[What you need to do] For the listing below, print exactly the lines from the line with "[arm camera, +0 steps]" to the line with "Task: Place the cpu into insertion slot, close", both included, and nothing beyond them.
─── Record set
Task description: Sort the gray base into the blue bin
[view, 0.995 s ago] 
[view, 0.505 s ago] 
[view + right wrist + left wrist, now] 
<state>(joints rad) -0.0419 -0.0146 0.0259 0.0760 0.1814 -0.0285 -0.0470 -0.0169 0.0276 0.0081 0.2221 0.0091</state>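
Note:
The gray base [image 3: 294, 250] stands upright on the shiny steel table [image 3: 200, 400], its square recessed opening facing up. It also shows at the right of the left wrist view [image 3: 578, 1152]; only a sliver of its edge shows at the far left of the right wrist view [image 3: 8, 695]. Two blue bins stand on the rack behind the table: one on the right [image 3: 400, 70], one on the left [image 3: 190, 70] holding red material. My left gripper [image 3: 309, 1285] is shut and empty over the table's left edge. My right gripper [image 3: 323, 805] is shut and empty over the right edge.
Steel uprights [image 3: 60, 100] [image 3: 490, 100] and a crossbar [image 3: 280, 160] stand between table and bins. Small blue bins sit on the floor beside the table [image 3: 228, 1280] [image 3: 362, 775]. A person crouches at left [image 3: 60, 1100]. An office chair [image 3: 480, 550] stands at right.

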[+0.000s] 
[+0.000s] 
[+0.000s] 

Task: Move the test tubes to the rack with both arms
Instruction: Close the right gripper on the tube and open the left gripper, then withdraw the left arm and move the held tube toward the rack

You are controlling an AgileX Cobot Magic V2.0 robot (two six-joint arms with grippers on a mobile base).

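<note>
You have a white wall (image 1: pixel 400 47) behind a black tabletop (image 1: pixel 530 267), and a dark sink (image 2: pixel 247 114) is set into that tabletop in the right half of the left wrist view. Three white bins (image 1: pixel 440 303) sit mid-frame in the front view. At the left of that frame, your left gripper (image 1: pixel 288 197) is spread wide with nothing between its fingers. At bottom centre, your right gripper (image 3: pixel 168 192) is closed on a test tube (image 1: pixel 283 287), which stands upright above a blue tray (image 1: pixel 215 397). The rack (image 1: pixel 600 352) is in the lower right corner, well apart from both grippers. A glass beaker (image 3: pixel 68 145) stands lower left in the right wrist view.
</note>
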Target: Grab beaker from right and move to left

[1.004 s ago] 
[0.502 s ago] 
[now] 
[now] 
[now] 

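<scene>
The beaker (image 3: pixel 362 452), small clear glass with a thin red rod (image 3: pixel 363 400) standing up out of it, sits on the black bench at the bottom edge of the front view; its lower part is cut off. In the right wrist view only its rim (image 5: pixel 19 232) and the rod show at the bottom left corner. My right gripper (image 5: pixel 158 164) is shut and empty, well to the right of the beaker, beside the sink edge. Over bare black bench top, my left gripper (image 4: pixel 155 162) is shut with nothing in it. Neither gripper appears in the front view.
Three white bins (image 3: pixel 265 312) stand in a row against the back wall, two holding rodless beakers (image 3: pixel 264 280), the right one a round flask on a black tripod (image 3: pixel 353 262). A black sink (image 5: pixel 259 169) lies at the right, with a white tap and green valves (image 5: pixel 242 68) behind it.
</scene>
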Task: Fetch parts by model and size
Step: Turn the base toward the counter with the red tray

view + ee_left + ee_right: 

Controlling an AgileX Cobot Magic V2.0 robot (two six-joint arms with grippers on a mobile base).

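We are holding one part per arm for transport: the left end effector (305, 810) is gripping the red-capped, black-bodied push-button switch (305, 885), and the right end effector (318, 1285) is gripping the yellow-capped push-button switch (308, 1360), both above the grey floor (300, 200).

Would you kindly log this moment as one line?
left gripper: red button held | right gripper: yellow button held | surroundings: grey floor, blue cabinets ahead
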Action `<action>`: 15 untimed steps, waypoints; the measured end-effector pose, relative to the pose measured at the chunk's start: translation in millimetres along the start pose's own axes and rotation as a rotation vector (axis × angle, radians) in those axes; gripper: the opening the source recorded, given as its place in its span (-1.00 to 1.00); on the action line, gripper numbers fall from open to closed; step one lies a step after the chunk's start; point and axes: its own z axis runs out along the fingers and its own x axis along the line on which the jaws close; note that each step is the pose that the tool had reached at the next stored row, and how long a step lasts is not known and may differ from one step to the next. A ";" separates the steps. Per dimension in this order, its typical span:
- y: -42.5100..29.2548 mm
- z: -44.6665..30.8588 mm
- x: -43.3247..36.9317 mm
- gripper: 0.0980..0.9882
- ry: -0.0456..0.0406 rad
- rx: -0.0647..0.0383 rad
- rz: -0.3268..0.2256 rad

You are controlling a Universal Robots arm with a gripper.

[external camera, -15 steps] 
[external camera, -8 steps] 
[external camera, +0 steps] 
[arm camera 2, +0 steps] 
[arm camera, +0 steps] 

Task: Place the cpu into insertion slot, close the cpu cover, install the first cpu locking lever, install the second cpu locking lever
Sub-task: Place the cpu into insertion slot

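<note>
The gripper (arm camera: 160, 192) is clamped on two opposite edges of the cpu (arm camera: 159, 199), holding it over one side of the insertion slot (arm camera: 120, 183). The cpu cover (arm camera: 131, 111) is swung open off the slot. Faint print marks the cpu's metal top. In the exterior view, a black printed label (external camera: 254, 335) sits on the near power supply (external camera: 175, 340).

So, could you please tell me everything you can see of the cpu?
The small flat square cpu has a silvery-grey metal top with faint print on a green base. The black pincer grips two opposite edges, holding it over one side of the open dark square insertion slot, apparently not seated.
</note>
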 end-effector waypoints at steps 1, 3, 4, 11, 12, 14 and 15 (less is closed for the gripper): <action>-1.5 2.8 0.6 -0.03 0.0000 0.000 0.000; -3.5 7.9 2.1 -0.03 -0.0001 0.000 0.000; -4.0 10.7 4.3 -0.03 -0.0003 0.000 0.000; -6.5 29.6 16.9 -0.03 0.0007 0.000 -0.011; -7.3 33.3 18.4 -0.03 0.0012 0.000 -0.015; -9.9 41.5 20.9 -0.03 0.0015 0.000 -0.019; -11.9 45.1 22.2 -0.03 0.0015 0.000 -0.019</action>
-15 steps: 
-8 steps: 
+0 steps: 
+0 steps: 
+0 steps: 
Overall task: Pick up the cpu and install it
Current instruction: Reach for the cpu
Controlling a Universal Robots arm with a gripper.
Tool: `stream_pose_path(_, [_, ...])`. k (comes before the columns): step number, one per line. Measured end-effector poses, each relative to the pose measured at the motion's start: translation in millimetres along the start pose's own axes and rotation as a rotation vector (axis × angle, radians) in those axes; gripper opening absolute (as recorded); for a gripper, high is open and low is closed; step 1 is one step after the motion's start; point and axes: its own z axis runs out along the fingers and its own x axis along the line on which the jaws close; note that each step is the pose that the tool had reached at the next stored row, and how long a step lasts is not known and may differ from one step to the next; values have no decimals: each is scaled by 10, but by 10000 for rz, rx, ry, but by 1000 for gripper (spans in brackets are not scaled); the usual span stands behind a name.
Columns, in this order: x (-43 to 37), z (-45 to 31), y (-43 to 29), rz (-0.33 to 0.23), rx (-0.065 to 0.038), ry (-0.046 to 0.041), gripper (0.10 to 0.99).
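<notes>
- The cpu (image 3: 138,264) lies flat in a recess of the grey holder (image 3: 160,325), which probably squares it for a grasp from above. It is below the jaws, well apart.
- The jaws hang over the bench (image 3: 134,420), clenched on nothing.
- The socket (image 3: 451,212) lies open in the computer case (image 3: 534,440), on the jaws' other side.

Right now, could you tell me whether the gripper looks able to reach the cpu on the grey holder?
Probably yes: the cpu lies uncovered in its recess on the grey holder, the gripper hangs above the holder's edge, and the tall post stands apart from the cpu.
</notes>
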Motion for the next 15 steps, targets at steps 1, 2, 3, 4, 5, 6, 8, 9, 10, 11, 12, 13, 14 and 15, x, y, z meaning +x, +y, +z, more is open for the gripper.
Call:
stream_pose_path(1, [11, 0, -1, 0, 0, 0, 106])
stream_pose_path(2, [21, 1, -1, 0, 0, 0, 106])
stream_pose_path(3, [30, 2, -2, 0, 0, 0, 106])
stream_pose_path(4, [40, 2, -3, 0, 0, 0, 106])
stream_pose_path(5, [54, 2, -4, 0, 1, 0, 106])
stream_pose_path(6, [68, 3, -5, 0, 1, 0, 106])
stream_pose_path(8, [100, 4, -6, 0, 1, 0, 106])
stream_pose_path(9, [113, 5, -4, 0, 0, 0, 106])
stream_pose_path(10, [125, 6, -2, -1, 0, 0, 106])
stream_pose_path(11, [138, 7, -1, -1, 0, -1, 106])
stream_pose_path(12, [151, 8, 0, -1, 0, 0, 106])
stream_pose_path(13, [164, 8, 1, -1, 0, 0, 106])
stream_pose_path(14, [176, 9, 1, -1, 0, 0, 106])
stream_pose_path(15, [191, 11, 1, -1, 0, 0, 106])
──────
[Solution to this exercise]
[arm camera, +0 steps] 

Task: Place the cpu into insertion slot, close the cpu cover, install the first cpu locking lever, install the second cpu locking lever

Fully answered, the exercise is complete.